━━━━━ MATERIAL SHOWN
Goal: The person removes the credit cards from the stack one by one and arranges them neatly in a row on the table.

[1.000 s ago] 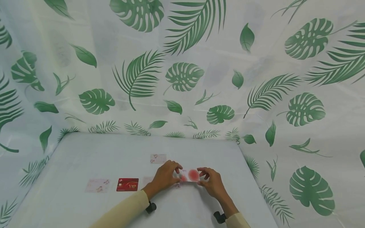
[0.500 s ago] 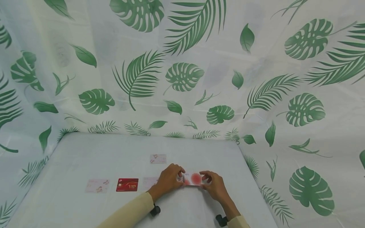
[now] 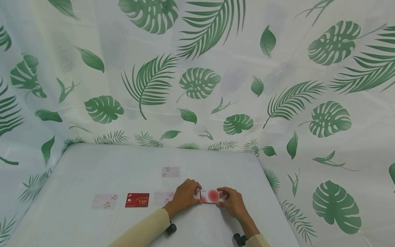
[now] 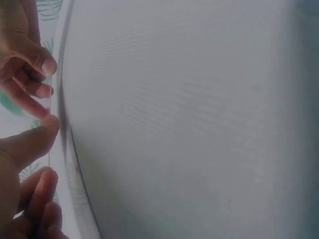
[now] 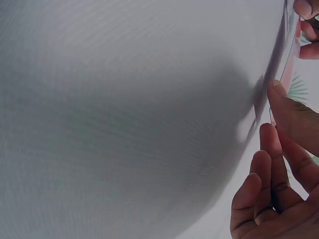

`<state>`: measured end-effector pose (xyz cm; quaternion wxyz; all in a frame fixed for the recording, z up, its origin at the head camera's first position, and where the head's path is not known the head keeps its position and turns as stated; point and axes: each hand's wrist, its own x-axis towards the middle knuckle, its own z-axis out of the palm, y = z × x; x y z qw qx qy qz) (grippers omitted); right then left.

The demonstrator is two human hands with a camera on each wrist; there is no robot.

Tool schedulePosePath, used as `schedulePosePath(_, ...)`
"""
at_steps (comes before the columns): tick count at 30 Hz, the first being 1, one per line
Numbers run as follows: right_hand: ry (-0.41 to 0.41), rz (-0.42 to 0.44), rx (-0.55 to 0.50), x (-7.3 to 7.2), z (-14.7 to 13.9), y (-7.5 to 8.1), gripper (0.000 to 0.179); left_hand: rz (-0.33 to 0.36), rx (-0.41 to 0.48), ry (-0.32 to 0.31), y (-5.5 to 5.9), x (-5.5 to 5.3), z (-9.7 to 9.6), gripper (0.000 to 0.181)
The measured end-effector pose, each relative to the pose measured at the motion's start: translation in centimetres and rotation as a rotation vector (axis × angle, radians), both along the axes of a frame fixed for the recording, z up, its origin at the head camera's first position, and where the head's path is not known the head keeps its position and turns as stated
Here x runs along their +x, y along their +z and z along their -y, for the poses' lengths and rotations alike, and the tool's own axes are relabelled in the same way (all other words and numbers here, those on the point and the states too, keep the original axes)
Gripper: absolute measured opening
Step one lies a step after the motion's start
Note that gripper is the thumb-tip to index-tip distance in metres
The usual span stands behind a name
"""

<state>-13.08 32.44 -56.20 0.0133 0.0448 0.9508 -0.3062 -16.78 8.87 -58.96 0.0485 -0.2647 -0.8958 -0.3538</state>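
A white card with a large red circle [image 3: 213,196] is held between both hands at the right of the table's middle. My left hand [image 3: 186,194] pinches its left end between thumb and fingers, and my right hand [image 3: 231,202] pinches the right end. In the right wrist view the card [image 5: 288,74] appears nearly edge-on, with a shadow on the cloth beside it. Only a thin line of it shows in the left wrist view, between the fingers. Left of my left hand lies a pale pink flowered card [image 3: 163,197], partly covered by that hand.
A red VIP card [image 3: 137,200] and another pale flowered card [image 3: 105,201] lie in a row to the left. One more pale card [image 3: 170,172] lies farther back. White cloth covers the table [image 3: 123,164], and a leaf-print curtain [image 3: 203,113] rises behind it.
Both hands have shifted slightly right and nearer, carrying the red-circle card with them. More of the pale card beside my left hand shows now. The other cards stay in place.
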Motion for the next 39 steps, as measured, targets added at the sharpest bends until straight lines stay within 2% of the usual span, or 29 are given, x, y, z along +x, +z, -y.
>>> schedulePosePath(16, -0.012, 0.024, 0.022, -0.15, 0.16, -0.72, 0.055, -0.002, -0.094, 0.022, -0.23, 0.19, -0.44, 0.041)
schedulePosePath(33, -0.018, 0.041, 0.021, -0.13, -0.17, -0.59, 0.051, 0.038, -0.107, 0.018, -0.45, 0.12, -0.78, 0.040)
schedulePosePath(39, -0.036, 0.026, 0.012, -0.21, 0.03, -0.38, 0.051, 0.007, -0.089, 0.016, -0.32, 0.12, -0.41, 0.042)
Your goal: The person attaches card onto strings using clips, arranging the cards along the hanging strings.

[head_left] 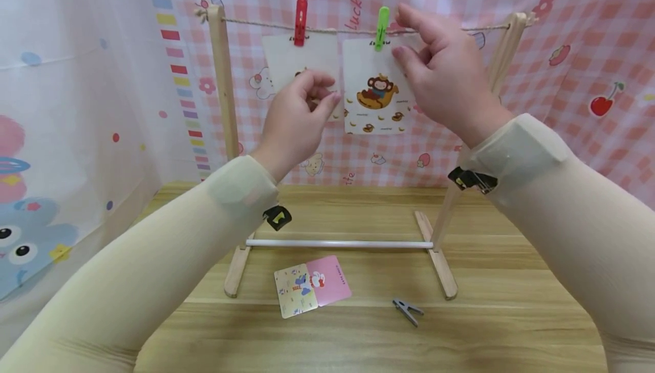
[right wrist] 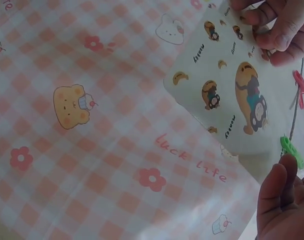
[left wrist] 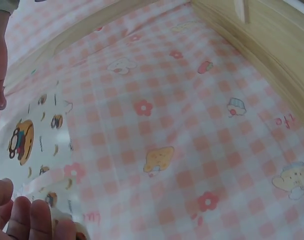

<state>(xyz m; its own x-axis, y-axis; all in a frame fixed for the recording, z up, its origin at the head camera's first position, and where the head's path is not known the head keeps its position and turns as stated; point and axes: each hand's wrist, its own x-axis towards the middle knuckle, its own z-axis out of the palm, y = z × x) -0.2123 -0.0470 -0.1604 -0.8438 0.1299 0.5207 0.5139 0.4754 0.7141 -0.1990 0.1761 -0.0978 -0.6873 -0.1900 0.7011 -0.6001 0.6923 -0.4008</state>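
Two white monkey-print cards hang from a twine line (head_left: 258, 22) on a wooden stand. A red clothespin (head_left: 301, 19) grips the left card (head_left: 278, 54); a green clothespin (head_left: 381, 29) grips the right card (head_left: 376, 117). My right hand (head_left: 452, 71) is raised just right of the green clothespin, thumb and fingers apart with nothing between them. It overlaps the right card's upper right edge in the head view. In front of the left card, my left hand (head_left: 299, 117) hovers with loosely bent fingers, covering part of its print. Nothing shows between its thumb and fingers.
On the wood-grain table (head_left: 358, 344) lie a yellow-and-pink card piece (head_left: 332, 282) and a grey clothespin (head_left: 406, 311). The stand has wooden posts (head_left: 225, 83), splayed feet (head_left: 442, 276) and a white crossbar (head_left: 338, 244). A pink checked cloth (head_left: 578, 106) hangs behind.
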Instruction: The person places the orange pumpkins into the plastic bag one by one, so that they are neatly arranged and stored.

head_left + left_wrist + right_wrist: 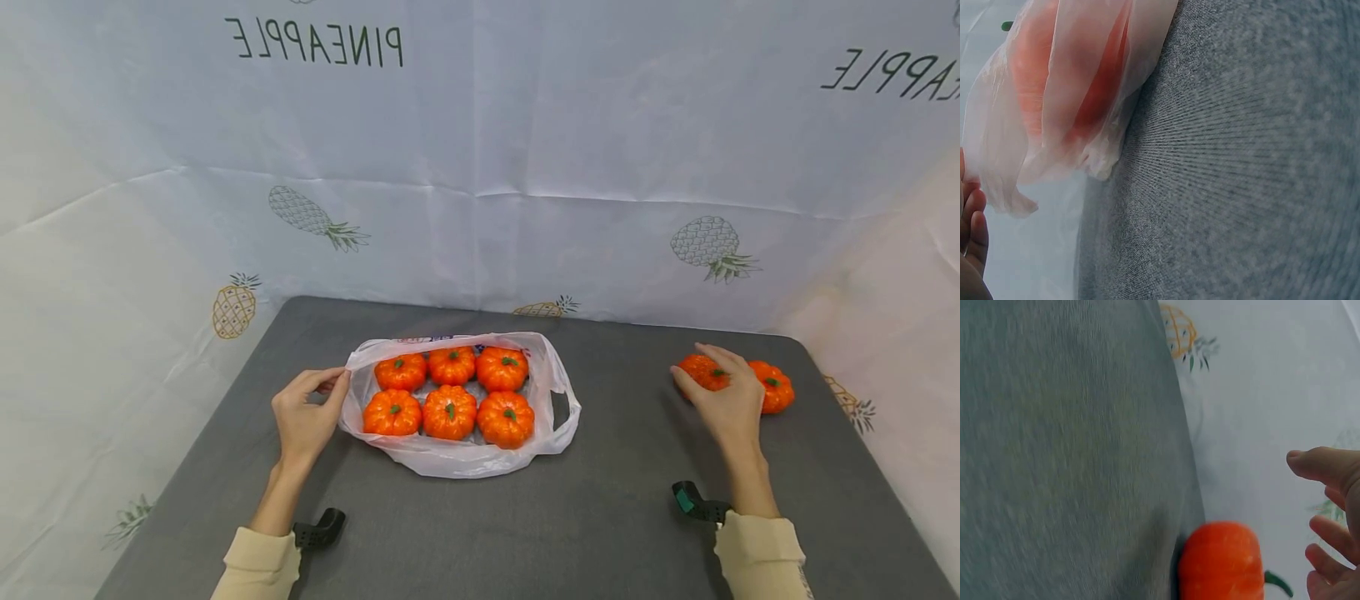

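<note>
A white plastic bag (480, 462) lies on its base with its mouth spread, and several small orange pumpkins (450, 412) with green stems sit inside in two rows. At the bag's left edge, my left hand (306, 415) pinches the rim between thumb and fingers. In the left wrist view the thin film (997, 137) of the bag runs down to those fingers. My right hand (727, 404) hovers over two more pumpkins at the right, thumb and fingers spread above the nearer one (705, 372). The other pumpkin (772, 387) is partly hidden behind the hand.
Both wrists carry black camera mounts, left (320, 528) and right (699, 502), close over the dark grey table (510, 533). A white cloth (480, 250) printed with pineapples hangs behind the table and along its sides. One bag handle loop (566, 408) points right.
</note>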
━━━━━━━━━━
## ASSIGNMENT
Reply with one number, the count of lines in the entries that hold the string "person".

## RESPONSE AREA
3